A lack transparency and proper review is seen several times in this ethics scandal. According to Michael Barrett, Conservative MP and committee member, it was also found that legally ordered documents about the speech were destroyed. Speakers’ Spotlight requested an extension in releasing the documents, and the committee granted that extension. “On the eve those documents were to be released to the committee, and on the day illegally redacted documents were released to the finance committee, Prime Minister Justin Trudeau prorogued parliament,” Barrett states. Speakers’ Spotlight actually said that the documents were ready—but then on Nov 9 it was discovered that many of those documents were destroyed.
Another recently surfaced point of controversy is that the federal grant given to the WE Charity was never reviewed by the Treasury Board and was simply approved by Youth Minister Bardish Chagger—even though the board commonly oversees such federal spending. As Global News reported on, Treasury Board officials highlighted in a document released on May 4 that they found that WE charity did not “have the capacity to undertake this work.”

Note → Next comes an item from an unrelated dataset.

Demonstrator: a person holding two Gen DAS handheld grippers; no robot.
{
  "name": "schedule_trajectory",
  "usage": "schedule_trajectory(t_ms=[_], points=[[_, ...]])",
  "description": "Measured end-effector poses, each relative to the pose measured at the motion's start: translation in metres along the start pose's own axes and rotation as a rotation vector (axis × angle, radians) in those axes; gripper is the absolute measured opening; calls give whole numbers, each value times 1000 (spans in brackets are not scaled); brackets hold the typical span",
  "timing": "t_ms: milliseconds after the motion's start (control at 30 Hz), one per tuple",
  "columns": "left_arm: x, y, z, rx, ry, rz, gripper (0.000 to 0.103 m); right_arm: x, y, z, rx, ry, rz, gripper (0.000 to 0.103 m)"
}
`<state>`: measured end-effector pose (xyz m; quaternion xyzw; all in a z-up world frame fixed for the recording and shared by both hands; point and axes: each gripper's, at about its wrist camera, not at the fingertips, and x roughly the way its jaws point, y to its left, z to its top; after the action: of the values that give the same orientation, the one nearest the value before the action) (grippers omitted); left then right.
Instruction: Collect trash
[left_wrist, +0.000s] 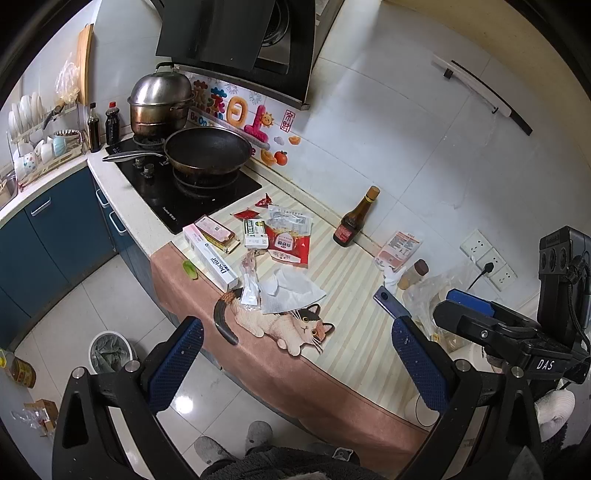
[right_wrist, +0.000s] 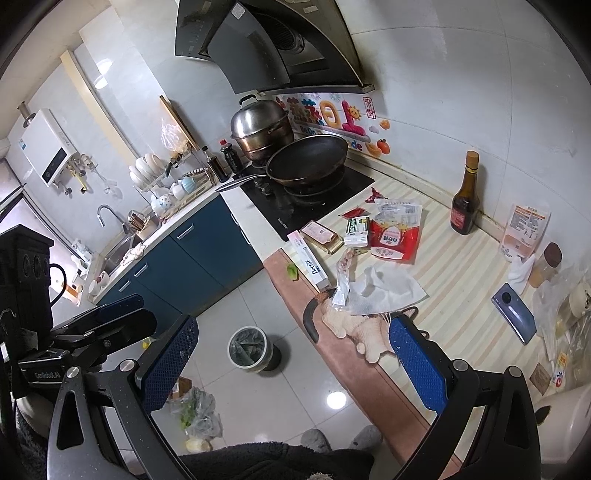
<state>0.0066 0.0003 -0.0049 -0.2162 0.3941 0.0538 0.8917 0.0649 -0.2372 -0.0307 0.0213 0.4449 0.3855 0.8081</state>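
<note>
Trash lies on the striped counter mat (left_wrist: 354, 273): a white tissue (left_wrist: 291, 290) (right_wrist: 391, 290), a clear wrapper (left_wrist: 249, 284) (right_wrist: 341, 286), a red snack bag (left_wrist: 288, 240) (right_wrist: 395, 236), a long white "Doctor" box (left_wrist: 210, 258) (right_wrist: 308, 264), a pink box (left_wrist: 216, 230), a green-white box (left_wrist: 255, 232) and small red wrappers (left_wrist: 264, 201). A white trash bin (left_wrist: 109, 350) (right_wrist: 249, 349) stands on the floor. My left gripper (left_wrist: 295, 365) is open and empty above the counter edge. My right gripper (right_wrist: 291, 369) is open and empty, beside it.
A dark sauce bottle (left_wrist: 354, 221) stands by the wall. A phone (right_wrist: 515, 314), a spice jar (right_wrist: 546, 264) and plastic bags lie at the right. A stove with a wok (left_wrist: 207, 151) and a steel pot (left_wrist: 160, 103) is at the back. A cat figure (left_wrist: 284, 325) lies on the mat.
</note>
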Motion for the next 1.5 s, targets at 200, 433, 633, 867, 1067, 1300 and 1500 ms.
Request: schedule_trajectory(t_ms=[200, 433, 633, 867, 1067, 1300, 1500], points=[[0, 0, 0, 0, -2, 2, 103, 0, 0, -1, -2, -3, 0, 103], [-4, 3, 3, -4, -4, 2, 103, -1, 2, 2, -1, -3, 2, 103], [-4, 3, 2, -6, -4, 1, 103, 0, 7, 3, -6, -1, 4, 103], [-3, 2, 2, -5, -5, 3, 103, 0, 8, 2, -6, -2, 4, 103], [-4, 3, 3, -4, -6, 0, 103, 0, 7, 0, -6, -4, 2, 103], [-4, 10, 9, -4, 7, -18, 103, 7, 16, 2, -6, 4, -14, 103], [12, 33, 12, 11, -6, 115, 103, 24, 20, -2, 27, 10, -80, 103]])
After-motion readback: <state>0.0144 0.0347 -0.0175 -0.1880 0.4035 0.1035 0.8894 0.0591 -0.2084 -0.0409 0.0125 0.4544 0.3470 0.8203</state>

At the beginning of this month, during a debate in the Senate about a motion to investigate WE Charity’s federal funding, Quebec Senator Leo Housakos accused Trudeau of being a “bribe taker.” This caused senators in the cabinet to shout “Shame!”. These other senators were offended at the criminal implications of Housakos’ accusation—and Quebec Senator Pierre Dalphond demanded an apology—but Housakos was firm in his statement. Taking it further, Housakos stated that he would repeat his accusations outside of the Senate—where there is no parliamentary privilege to protect him from criminal or civil liability. The senator stated that he’d welcome a libel suit from Trudeau, stating that he’d “be more than happy to see him in a court of law and cross-examine [Trudeau].